Now that we can parse a field declaration, let's parse a record type. First lets extend parse_type so it forwards to parse_record when it finds the token RECORD.

@@ -630,6 +720,9 @@ Parser::parse_type ()
           type = TREE_TYPE (s->get_tree_decl ().get_tree ());
       }
       break;
+    case Tiny::RECORD:
+      type = parse_record ();
+      break;
     default:
       unexpected_token (t);
       return Tree::error ();

Parsing a record type is not particularly complex. Once we have skipped the record keyword we keep parsing field declarations until we find an end keyword. A record type in GENERIC is represented using a RECORD_TYPE tree, so we will have to create first an empty RECORD_TYPE tree. Field declarations must have their DECL_CONTEXT set to this RECORD_TYPE (so they know of which record type they are fields). The set of fields in a RECORD_TYPE is chained using TREE_CHAIN. The code simply remembers the first field and the last one so it can chain each field with the previous one. Finally the first field is used to set the TYPE_FIELDS attribute of the RECORD_TYPE. At this point we also need to request to GCC to lay out this type. The reason is that a RECORD_TYPE will have to be represented in memory in a way that can hold all the field values, the function layout_type makes sure each field gets the appropiate location in the record type.

+Tree
+Parser::parse_record ()
+{
+  // "record" field-decl* "end"
+  const_TokenPtr record_tok = expect_token (Tiny::RECORD);
+  if (record_tok == NULL)
+    {
+      skip_after_semicolon ();
+      return Tree::error ();
+    }
+
+  Tree record_type = make_node(RECORD_TYPE);
+  Tree field_list, field_last;
+  std::vector<std::string> field_names;
+
+  const_TokenPtr next = lexer.peek_token ();
+  while (next->get_id () != Tiny::END)
+    {
+      Tree field_decl = parse_field_declaration (field_names);
+
+      if (!field_decl.is_error ())
+	{
+	  DECL_CONTEXT (field_decl.get_tree ()) = record_type.get_tree();
+	  if (field_list.is_null ())
+	    field_list = field_decl;
+	  if (!field_last.is_null ())
+	    TREE_CHAIN (field_last.get_tree ()) = field_decl.get_tree ();
+	  field_last = field_decl;
+	}
+      next = lexer.peek_token ();
+    }
+
+  skip_token (Tiny::END);
+
+  TYPE_FIELDS (record_type.get_tree ()) = field_list.get_tree();
+  layout_type (record_type.get_tree ());
+
+  return record_type;
+}

Parse a field access

Parsing a field access is done by handling the dot as a binary operator with very high priority. So we assign it a high left binding power.

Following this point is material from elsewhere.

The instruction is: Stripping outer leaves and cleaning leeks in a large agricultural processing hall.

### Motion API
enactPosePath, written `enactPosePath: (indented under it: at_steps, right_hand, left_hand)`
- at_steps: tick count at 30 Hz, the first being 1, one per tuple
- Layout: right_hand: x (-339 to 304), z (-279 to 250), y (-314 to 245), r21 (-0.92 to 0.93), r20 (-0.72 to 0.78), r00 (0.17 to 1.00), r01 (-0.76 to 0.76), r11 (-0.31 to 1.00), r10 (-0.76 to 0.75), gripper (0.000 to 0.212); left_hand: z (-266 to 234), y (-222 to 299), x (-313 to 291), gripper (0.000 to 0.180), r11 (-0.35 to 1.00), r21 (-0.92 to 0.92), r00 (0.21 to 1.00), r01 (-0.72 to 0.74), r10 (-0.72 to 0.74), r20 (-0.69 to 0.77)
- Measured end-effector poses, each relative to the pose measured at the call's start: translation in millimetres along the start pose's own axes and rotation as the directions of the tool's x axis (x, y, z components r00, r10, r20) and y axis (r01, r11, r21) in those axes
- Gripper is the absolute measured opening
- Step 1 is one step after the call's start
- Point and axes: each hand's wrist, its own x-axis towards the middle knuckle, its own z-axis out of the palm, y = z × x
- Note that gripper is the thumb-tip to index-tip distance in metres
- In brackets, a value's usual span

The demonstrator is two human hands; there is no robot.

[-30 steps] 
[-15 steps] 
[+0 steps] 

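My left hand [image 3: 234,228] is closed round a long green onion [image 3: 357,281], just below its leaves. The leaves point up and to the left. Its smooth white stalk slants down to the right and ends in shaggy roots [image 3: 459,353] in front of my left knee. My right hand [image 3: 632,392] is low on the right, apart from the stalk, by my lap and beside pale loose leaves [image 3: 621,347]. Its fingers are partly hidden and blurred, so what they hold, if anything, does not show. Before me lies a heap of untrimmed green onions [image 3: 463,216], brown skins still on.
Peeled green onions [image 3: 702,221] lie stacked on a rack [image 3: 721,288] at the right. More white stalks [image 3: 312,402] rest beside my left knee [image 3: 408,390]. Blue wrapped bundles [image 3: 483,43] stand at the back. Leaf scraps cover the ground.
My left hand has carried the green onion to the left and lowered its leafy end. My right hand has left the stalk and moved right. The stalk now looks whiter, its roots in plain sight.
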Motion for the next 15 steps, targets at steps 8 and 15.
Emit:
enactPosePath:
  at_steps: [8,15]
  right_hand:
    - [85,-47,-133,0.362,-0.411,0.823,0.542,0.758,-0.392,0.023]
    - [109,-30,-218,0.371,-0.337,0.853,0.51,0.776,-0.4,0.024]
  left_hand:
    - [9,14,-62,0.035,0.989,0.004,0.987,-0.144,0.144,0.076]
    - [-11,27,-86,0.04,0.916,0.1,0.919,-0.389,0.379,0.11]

@@ -1324,6 +1417,8 @@ enum binding_powers
   // Highest priority
   LBP_HIGHEST = 100,
 
+  LBP_DOT = 90,
+
   LBP_ARRAY_REF = 80,
 
   LBP_UNARY_PLUS = 50,  // Used only when the null denotation is +
@@ -1358,6 +1453,9 @@ Parser::left_binding_power (const_TokenPtr token)
 {
   switch (token->get_id ())
     {
+    case Tiny::DOT:
+      return LBP_DOT;
+    //
     case Tiny::LEFT_SQUARE:
       return LBP_ARRAY_REF;
     //

We will use a convenience function is_record_type with the obvious meaning.

+bool
+is_record_type (Tree type)
+{
+  gcc_assert (TYPE_P (type.get_tree ()));
+  return type.get_tree_code () == RECORD_TYPE;
+}

In GENERIC a field access is represented with a tree of kind COMPONENT_REF, where the first tree is an tree expression of record type and the second tree is a FIELD_DECL. Parsing a field access involves just checking that the left expression has a record type and the dot is followed by an identifier that is the name of a field of that record type. Recall that the list of fields of a RECORD_TYPE is available in the TYPE_FIELDS attribute. We traverse each FIELD_DECL chaining through TREE_CHAIN. Like all other declarations in GENERIC, a FIELD_DECL has a DECL_NAME which contains an attribute IDENTIFIER_POINTER where we will find the name of the field. If we do not find a field with the given name, then this is an error, otherwise we create a tree COMPONENT_REF using the left tree (that we checked it is of record type) and the appropiate FIELD_DECL.

+Tree
+Parser::binary_field_ref (const const_TokenPtr tok, Tree left)
+{
+  const_TokenPtr identifier = expect_token (Tiny::IDENTIFIER);
+  if (identifier == NULL)
+    {
+      return Tree::error ();
+    }
+
+  if (!is_record_type (left.get_type ()))
+    {
+      error_at (left.get_locus (), "does not have record type");
+      return Tree::error ();
+    }
+
+  Tree field_decl = TYPE_FIELDS (left.get_type ().get_tree ());
+  while (!field_decl.is_null ())
+    {
+      Tree decl_name = DECL_NAME (field_decl.get_tree ());
+      const char *field_name = IDENTIFIER_POINTER (decl_name.get_tree ());
+
+      if (field_name == identifier->get_str ())
+	break;
+
+      field_decl = TREE_CHAIN (field_decl.get_tree ());
+    }
+
+  if (field_decl.is_null ())
+    {
+      error_at (left.get_locus (),
+		"record type does not have a field named '%s'",
+		identifier->get_str ().c_str ());
+      return Tree::error ();
+    }
+
+  return build_tree (COMPONENT_REF, tok->get_locus (),
+		     TREE_TYPE (field_decl.get_tree ()), left, field_decl,
+		     Tree ());
+}

Finally we must update parse_expression_naming_variable because a COMPONENT_REF tree also names a variable. This way we can put it in the left hand side of an assignment or as the operand of a read statement.

@@ -1884,10 +2022,11 @@ Parser::parse_expression_naming_variable ()
   if (expr.is_error ())
     return expr;
 
-  if (expr.get_tree_code () != VAR_DECL && expr.get_tree_code () != ARRAY_REF)
+  if (expr.get_tree_code () != VAR_DECL && expr.get_tree_code () != ARRAY_REF
+      && expr.get_tree_code () != COMPONENT_REF)
     {
       error_at (expr.get_locus (),
-		"does not designate a variable or array element");
+		"does not designate a variable, array element or field");
       return Tree::error ();
     }
   return expr;

Smoke test

And we are done. Let's try a simple program.

# struct.tiny
type my_tuple : record
  a : int;
  b : float;
end;

var x : my_tuple;

write "Enter an integer:";
read x.a;
write "Enter a float:";
read x.b;

x.a := x.a + 1;
x.b := x.b + 3.4;

write "Tuple:";
write "  x.a=";
write x.a;
write "  x.b=";
write x.b;

$ ./gcctiny -o test struct.tiny
$ ./test 
Enter an integer:
1
Enter a float:
1.23
Tuple:
  x.a=
2
  x.b=
4.630000

Yay!

That's all for today